§ **Problem to solve**
Which lines below hold the word "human"? Report each one.

:: Records provided

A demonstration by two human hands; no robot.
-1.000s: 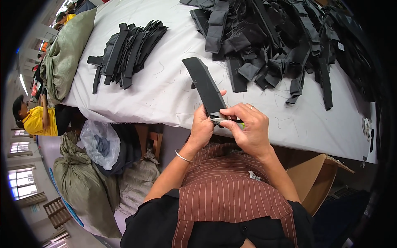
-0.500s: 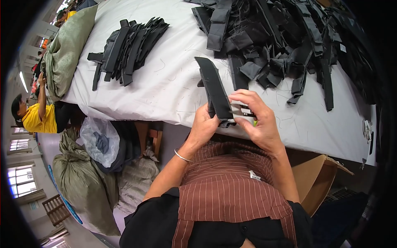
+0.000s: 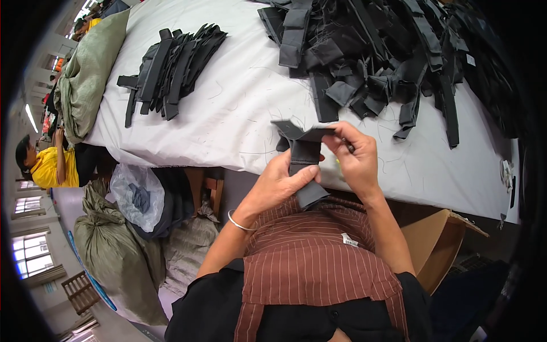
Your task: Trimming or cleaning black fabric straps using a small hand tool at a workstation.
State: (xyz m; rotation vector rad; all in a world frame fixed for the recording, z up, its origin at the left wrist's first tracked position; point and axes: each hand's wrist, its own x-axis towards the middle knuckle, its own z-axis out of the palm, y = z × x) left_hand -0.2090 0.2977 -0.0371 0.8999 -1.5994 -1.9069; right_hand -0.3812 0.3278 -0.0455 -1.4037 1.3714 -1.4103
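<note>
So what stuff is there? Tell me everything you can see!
Fabric piece: one, black, both hands
Small tool: one, dark, right hand
Strip bundle: one, black, table's left
Strip heap: one, black, table's right
Table: one, white, in front
Table sack: one, greenish, far left
Tied sack: one, greenish, floor, left
Plastic bag: one, clear, beside tied sack
Cardboard box: one, brown, lower right
Coworkers: two or more, yellow tops, left
Slatted wooden thing: one, brown, lower left
Windows: several, bright, left
Apron: one, striped brown, person's front
Bracelet: one, silvery, left wrist
Left hand: one, bare, gripping fabric
Right hand: one, bare, fabric's right side
</note>
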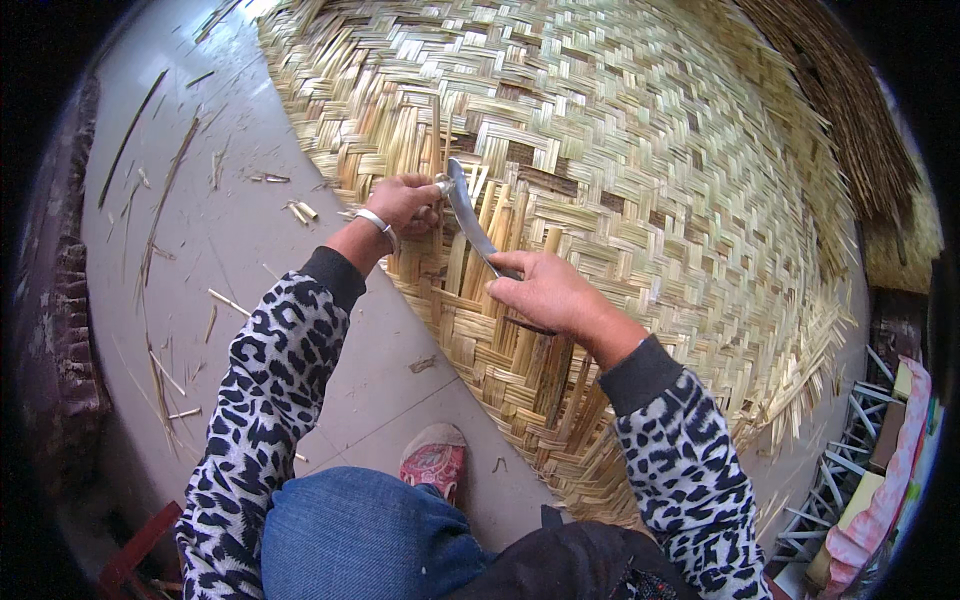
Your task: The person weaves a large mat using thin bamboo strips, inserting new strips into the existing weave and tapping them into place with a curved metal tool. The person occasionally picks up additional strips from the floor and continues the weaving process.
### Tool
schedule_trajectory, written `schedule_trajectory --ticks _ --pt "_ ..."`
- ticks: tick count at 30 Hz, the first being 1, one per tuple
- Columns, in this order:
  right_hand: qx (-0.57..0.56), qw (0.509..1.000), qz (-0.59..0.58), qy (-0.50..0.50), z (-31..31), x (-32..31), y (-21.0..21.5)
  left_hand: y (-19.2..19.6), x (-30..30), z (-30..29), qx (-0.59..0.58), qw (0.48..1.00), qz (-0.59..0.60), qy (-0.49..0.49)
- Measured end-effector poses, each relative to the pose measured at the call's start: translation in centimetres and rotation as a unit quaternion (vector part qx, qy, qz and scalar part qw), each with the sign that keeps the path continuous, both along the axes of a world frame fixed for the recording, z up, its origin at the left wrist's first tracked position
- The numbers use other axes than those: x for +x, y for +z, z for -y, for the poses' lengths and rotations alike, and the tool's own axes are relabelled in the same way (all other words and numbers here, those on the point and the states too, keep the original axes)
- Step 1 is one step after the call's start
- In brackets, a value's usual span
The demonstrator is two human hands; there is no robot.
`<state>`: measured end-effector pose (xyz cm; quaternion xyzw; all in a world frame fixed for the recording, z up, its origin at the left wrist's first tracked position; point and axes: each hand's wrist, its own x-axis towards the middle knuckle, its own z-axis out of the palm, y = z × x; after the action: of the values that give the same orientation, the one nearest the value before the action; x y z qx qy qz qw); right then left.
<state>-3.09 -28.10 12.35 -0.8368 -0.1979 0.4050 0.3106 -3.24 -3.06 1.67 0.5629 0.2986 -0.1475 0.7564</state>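
Observation:
A large mat (600,150) woven from pale flat reed strips lies in front of me, with loose strips standing out along its near left edge. My left hand (405,205), a pale bracelet at the wrist, is closed at that edge, its fingers curled around an upright reed strip (436,130). A light-coloured guard or wrap (443,184) shows at its fingertip. My right hand (550,290) grips a curved knife (468,212) by its handle, mostly hidden in the palm. The grey blade points up and left, its tip beside the left fingertips.
Scraps of reed (302,211) and long dark stalks (170,185) litter the tiled floor (250,200) at left. A bundle of brown stalks (850,90) lies at far right, above a grey metal rack (850,440) with pink cloth. My shoe (435,460) is near the mat's edge.

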Motion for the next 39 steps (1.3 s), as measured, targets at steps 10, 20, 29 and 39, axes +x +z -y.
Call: schedule_trajectory --ticks 10,20,29,39 --pt "-0.118 0.991 0.048 0.035 -2.1 -2.3 2.3 -0.4 2.3 -0.4 0.109 0.994 0.031 -0.006" --pt "-0.079 0.995 0.056 0.005 -2.1 -2.4 1.8 -0.1 2.1 -0.8 0.093 0.995 0.037 -0.012" --pt "-0.093 0.991 0.097 0.003 -2.7 -3.1 1.8 0.5 1.9 0.1 0.106 0.992 0.054 -0.052" --pt "-0.114 0.986 0.123 0.013 -3.5 -2.3 0.4 -0.6 2.5 0.3 0.171 0.978 0.037 -0.114"
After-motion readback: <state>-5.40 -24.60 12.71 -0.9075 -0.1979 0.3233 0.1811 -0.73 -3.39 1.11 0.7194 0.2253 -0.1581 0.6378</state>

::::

§ **Finished task**
A demonstration by two human hands; no robot.
The demonstrator is two human hands; there is no robot.

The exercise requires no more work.